1

I have a type defined like so:

type FieldToAction = {
            [key in ApiActions]: ((field: Field) => void) | ((field: Field, fieldValue: FieldValue) => void)
        }

where FieldValue is a union of types:

type FieldValue = string | string[] | AssigneeValue | PriorityValue

I have a variable object where I then declare the functions set by the above types:

const fieldToAction: FieldToAction = {
            .
            .
            .
            "SET_DESCRIPTION": (field: Field, fieldValue: string) => field.setDescription(fieldValue),
            "SET_LABELS_VALUE": (field: Field, fieldValue: string[]) => field.setValue(fieldValue)
        };

This produces an error where the values in the object are not of type FieldToAction, I kind of understand why since I am now constraining the parameter to be a string or string[].

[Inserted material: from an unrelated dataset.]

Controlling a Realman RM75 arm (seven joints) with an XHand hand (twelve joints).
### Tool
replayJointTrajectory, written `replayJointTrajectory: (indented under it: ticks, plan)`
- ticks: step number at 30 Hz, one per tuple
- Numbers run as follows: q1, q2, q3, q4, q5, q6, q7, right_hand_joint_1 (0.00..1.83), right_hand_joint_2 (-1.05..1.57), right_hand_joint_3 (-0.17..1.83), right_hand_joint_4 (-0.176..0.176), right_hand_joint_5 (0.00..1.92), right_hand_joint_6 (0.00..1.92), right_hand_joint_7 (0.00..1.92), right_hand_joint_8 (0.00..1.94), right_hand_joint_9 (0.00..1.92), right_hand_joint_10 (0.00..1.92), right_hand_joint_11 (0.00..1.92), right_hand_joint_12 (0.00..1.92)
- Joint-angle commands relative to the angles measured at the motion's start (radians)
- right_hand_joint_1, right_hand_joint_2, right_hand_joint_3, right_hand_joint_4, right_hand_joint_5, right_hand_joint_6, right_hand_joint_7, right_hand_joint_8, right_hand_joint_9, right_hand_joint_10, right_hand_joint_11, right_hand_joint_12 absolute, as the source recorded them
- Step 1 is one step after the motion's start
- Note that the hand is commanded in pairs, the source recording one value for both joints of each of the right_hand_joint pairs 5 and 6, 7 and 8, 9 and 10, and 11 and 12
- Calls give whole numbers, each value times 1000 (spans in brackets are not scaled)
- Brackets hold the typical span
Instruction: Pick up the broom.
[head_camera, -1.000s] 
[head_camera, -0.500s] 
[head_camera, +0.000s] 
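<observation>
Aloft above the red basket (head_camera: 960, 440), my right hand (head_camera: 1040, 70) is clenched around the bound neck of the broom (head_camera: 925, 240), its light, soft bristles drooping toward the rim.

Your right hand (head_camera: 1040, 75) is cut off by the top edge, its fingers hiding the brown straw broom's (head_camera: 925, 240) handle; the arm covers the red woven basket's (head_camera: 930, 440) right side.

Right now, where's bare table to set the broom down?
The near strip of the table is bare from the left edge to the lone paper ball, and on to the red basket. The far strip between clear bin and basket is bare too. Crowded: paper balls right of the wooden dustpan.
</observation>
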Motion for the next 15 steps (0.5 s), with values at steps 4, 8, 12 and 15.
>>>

My question is: Is there a way of still using the union of types' type and constraining the value in the parameter?

Thank you

1
  • Union of function is a type you don't want to end up with. It is useless. In order to make it work you need to use intersection & of functions instead of union |, which in turn produces function overloading. Try this. If it still don't work please provide reproducible example Commented Jun 23, 2022 at 10:19

1 Answer 1

1

Instead of using union | you should use intersection &. Intersection of functions produces a function overloading.

type FieldToAction = {
    [key in ApiActions]: ((field: Field) => void) & ((field: Field, fieldValue: FieldValue) => void)
}

For instance, imagine you have this:

type A = (a: string) => void
type B = (b: number) => void

type Union = A | B


declare const fn: Union

fn() // fn expects `never`

fn expects never because TS is trying to find most common type, which will conform each function in a union. To find such common type, TS intersects function arguments. It means that fn expects string & number, which in turn evaluates to never. See this legendary answer.

Let's try this:

type A = (a: string) => void
type B = (b: 'a') => void

type Union = A | B

declare const fn: Union

fn() // expects "a"

Now, fn expects "a" because it is safe to provide this to both functions. string & "a" === "a".

This is why you almost never want to end up with union of functions.